- [Extracted information]
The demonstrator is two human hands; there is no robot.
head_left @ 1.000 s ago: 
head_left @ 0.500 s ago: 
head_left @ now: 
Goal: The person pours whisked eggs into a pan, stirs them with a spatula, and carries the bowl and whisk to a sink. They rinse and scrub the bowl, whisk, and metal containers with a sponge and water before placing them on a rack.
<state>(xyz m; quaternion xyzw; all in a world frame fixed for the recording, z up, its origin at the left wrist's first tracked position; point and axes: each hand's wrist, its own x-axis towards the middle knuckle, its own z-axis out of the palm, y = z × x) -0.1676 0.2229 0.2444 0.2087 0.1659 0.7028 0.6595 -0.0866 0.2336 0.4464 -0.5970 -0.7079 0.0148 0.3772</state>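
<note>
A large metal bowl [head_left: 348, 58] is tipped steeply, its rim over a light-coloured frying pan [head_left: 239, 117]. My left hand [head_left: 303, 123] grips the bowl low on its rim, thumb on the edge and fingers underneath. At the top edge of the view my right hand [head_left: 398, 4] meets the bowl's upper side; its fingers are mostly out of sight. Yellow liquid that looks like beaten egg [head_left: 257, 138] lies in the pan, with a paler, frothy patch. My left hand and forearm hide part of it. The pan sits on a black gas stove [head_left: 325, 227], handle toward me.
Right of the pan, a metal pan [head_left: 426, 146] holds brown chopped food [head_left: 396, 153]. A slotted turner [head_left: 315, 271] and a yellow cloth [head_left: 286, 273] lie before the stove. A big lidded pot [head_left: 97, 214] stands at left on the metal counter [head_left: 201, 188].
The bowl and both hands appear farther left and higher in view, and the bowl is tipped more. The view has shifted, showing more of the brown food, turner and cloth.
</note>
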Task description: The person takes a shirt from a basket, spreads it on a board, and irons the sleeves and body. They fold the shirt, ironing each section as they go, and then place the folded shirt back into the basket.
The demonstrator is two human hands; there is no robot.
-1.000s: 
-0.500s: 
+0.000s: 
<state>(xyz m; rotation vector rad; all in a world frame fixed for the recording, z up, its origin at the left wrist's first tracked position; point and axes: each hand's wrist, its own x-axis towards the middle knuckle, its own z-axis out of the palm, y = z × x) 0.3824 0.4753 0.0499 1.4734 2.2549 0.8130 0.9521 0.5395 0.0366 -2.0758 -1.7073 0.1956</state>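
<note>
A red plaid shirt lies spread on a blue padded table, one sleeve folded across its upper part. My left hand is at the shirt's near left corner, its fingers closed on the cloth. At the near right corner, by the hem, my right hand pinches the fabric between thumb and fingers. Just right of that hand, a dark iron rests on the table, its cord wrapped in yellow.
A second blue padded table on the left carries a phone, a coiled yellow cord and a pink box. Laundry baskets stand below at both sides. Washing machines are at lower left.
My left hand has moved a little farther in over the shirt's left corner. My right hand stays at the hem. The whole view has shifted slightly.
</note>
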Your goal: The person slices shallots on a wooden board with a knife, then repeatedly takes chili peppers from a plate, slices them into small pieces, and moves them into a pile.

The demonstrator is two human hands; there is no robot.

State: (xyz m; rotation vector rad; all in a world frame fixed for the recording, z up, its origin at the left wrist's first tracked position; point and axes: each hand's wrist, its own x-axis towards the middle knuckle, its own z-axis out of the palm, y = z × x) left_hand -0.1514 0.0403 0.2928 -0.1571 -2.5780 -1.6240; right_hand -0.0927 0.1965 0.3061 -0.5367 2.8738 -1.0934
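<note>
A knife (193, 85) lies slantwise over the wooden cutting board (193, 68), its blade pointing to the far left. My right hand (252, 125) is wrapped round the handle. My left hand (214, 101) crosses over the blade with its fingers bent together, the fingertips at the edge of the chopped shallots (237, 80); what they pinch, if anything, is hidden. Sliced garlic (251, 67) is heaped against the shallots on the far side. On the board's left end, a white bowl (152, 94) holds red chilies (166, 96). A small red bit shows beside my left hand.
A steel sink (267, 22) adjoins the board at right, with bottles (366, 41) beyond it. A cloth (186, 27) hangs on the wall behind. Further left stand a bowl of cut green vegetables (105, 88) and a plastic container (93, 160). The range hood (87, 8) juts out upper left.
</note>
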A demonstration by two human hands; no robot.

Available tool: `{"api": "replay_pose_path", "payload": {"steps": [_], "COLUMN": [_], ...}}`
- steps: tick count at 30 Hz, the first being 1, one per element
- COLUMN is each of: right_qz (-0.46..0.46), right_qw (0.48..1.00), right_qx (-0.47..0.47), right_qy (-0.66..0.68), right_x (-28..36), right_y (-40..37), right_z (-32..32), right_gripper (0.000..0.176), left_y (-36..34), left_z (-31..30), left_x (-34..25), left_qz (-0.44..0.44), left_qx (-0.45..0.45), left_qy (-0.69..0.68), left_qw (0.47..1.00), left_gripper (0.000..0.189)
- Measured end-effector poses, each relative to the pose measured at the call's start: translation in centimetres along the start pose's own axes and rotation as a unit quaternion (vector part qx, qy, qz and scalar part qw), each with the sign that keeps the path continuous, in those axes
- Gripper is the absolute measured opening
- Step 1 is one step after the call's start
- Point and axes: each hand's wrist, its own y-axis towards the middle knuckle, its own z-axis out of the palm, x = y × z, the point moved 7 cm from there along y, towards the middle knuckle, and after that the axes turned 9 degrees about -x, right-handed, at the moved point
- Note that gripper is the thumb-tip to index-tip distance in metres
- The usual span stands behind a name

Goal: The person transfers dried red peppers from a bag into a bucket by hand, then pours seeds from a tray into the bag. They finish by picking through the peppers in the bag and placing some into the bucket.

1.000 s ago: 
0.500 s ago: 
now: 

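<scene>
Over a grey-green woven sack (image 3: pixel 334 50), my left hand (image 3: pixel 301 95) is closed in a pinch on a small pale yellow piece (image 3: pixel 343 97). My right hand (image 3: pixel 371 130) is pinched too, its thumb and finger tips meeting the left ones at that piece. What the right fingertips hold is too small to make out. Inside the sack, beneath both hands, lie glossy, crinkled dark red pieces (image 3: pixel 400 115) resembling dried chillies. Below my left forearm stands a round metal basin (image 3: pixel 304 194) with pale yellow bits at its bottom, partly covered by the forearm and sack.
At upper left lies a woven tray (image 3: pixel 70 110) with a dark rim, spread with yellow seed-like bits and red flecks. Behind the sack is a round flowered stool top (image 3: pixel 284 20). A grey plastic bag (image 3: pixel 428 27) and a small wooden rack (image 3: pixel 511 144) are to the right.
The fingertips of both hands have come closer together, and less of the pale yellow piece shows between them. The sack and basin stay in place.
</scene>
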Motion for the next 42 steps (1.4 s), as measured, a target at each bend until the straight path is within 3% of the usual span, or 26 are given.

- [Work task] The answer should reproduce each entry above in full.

- [Result]
The demonstrator is two human hands; there is no robot.
head_left @ 1.000 s ago: 
head_left @ 0.500 s ago: 
head_left @ now: 
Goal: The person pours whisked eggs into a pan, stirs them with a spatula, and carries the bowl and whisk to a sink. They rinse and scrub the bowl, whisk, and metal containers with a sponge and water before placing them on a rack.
<state>(xyz m; quaternion xyzw; all in a world frame fixed for the recording, z up, its origin at the left wrist's first tracked position; point and axes: each hand's wrist, its own x-axis towards the middle knuckle, its own z-axis out of the palm, y = z × x) -0.1676 0.2229 0.2444 0.2087 0.1659 0.7028 0.6595 -0.0866 0.2336 0.4464 -0.5970 -0.7079 0.0148 0.3772</state>
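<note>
A large metal bowl [head_left: 348, 58] is tipped steeply, its rim over a light-coloured frying pan [head_left: 239, 117]. My left hand [head_left: 303, 123] grips the bowl low on its rim, thumb on the edge and fingers underneath. At the top edge of the view my right hand [head_left: 398, 4] meets the bowl's upper side; its fingers are mostly out of sight. Yellow liquid that looks like beaten egg [head_left: 257, 138] lies in the pan, with a paler, frothy patch. My left hand and forearm hide part of it. The pan sits on a black gas stove [head_left: 325, 227], handle toward me.
Right of the pan, a metal pan [head_left: 426, 146] holds brown chopped food [head_left: 396, 153]. A slotted turner [head_left: 315, 271] and a yellow cloth [head_left: 286, 273] lie before the stove. A big lidded pot [head_left: 97, 214] stands at left on the metal counter [head_left: 201, 188].
The bowl and both hands appear farther left and higher in view, and the bowl is tipped more. The view has shifted, showing more of the brown food, turner and cloth.
</note>
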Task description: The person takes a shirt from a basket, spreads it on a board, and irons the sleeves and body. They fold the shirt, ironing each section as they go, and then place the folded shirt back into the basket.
The demonstrator is two human hands; there is no robot.
-1.000s: 
-0.500s: 
+0.000s: 
<state>(xyz m; rotation vector rad; all in a world frame fixed for the recording, z up, its origin at the left wrist's first tracked position; point and axes: each hand's wrist, its own x-axis towards the middle knuckle, its own z-axis out of the palm, y = z × x) 0.3824 0.4753 0.0499 1.4734 2.2549 0.8130 0.9521 0.5395 0.0366 -2.0758 -1.7073 0.1956</state>
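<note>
A red plaid shirt lies spread on a blue padded table, one sleeve folded across its upper part. My left hand is at the shirt's near left corner, its fingers closed on the cloth. At the near right corner, by the hem, my right hand pinches the fabric between thumb and fingers. Just right of that hand, a dark iron rests on the table, its cord wrapped in yellow.
A second blue padded table on the left carries a phone, a coiled yellow cord and a pink box. Laundry baskets stand below at both sides. Washing machines are at lower left.
My left hand has moved a little farther in over the shirt's left corner. My right hand stays at the hem. The whole view has shifted slightly.
</note>
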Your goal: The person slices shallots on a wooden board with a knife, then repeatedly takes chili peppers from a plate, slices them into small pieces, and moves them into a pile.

The demonstrator is two human hands; there is no robot.

State: (xyz m; rotation vector rad; all in a world frame fixed for the recording, z up, its origin at the left wrist's first tracked position; point and axes: each hand's wrist, its own x-axis towards the middle knuckle, its own z-axis out of the palm, y = z × x) left_hand -0.1514 0.0403 0.2928 -0.1571 -2.5780 -1.6240; right_hand -0.0927 0.1965 0.3061 -0.5367 2.8738 -1.0934
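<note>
A knife (193, 85) lies slantwise over the wooden cutting board (193, 68), its blade pointing to the far left. My right hand (252, 125) is wrapped round the handle. My left hand (214, 101) crosses over the blade with its fingers bent together, the fingertips at the edge of the chopped shallots (237, 80); what they pinch, if anything, is hidden. Sliced garlic (251, 67) is heaped against the shallots on the far side. On the board's left end, a white bowl (152, 94) holds red chilies (166, 96). A small red bit shows beside my left hand.
A steel sink (267, 22) adjoins the board at right, with bottles (366, 41) beyond it. A cloth (186, 27) hangs on the wall behind. Further left stand a bowl of cut green vegetables (105, 88) and a plastic container (93, 160). The range hood (87, 8) juts out upper left.
</note>
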A demonstration by two human hands; no robot.

Available tool: `{"api": "replay_pose_path", "payload": {"steps": [_], "COLUMN": [_], ...}}`
- steps: tick count at 30 Hz, the first being 1, one per element
- COLUMN is each of: right_qz (-0.46..0.46), right_qw (0.48..1.00), right_qx (-0.47..0.47), right_qy (-0.66..0.68), right_x (-28..36), right_y (-40..37), right_z (-32..32), right_gripper (0.000..0.176), left_y (-36..34), left_z (-31..30), left_x (-34..25), left_qz (-0.44..0.44), left_qx (-0.45..0.45), left_qy (-0.69..0.68), left_qw (0.47..1.00), left_gripper (0.000..0.189)
- Measured end-effector poses, each relative to the pose measured at the call's start: translation in centimetres along the start pose's own axes and rotation as a unit quaternion (vector part qx, qy, qz and scalar part qw), each with the sign that keeps the path continuous, in those axes
- Gripper is the absolute measured opening
- Step 1 is one step after the call's start
- Point and axes: each hand's wrist, its own y-axis towards the middle knuckle, its own z-axis out of the palm, x = y × z, the point moved 7 cm from there along y, towards the middle knuckle, and after that the axes turned 9 degrees about -x, right-handed, at the moved point
- Note that gripper is the thumb-tip to index-tip distance in metres
- The usual span stands behind a name

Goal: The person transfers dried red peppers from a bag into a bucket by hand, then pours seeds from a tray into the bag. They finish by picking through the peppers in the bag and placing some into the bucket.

1.000 s ago: 
0.500 s ago: 
now: 

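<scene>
Over a grey-green woven sack (image 3: pixel 334 50), my left hand (image 3: pixel 301 95) is closed in a pinch on a small pale yellow piece (image 3: pixel 343 97). My right hand (image 3: pixel 371 130) is pinched too, its thumb and finger tips meeting the left ones at that piece. What the right fingertips hold is too small to make out. Inside the sack, beneath both hands, lie glossy, crinkled dark red pieces (image 3: pixel 400 115) resembling dried chillies. Below my left forearm stands a round metal basin (image 3: pixel 304 194) with pale yellow bits at its bottom, partly covered by the forearm and sack.
At upper left lies a woven tray (image 3: pixel 70 110) with a dark rim, spread with yellow seed-like bits and red flecks. Behind the sack is a round flowered stool top (image 3: pixel 284 20). A grey plastic bag (image 3: pixel 428 27) and a small wooden rack (image 3: pixel 511 144) are to the right.
The fingertips of both hands have come closer together, and less of the pale yellow piece shows between them. The sack and basin stay in place.
</scene>
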Motion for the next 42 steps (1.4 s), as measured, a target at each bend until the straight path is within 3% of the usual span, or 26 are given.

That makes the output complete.